AbstractPhenotypic plasticity, the ability to produce multiple phenotypes from a single genotype, represents an excellent model with which to examine the relationship between gene expression and phenotypes. Despite this, analyses of the molecular bases of plasticity have been limited by the challenges of linking individual phenotypes with individual-level gene expression profiles, especially in the case of complex social phenotypes. Here, we tackle this challenge by analysing the individual-level gene expression profiles of Polistes dominula paper wasps following the loss of a queen, a perturbation that induces some individuals to undergo a significant phenotypic shift and become replacement reproductives.

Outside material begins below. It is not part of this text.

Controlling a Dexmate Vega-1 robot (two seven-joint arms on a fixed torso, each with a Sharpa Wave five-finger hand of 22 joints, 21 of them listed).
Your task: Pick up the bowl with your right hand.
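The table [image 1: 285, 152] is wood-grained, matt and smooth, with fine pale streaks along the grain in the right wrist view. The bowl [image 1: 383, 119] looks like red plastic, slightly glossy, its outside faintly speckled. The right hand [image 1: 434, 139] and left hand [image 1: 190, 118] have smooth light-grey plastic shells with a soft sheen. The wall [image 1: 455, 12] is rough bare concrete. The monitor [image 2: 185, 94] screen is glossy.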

Using a machine learning approach, we find a strong response of caste-associated gene expression to queen loss, wherein individuals’ expression profiles become intermediate between queen and worker states. Importantly, this change occurs even in individuals that appear phenotypically unaffected. Part of this response is explained by individual attributes, most prominently age. These results demonstrate that large changes in gene expression may occur in the absence of detectable phenotypic changes, resulting here in a socially mediated de-differentiation of individuals at the transcriptomic but not the phenotypic level. Our findings also highlight the complexity of the relationship between gene expression and phenotype, where transcriptomes are neither a direct reflection of the genotype nor a proxy for the molecular underpinnings of the external phenotype.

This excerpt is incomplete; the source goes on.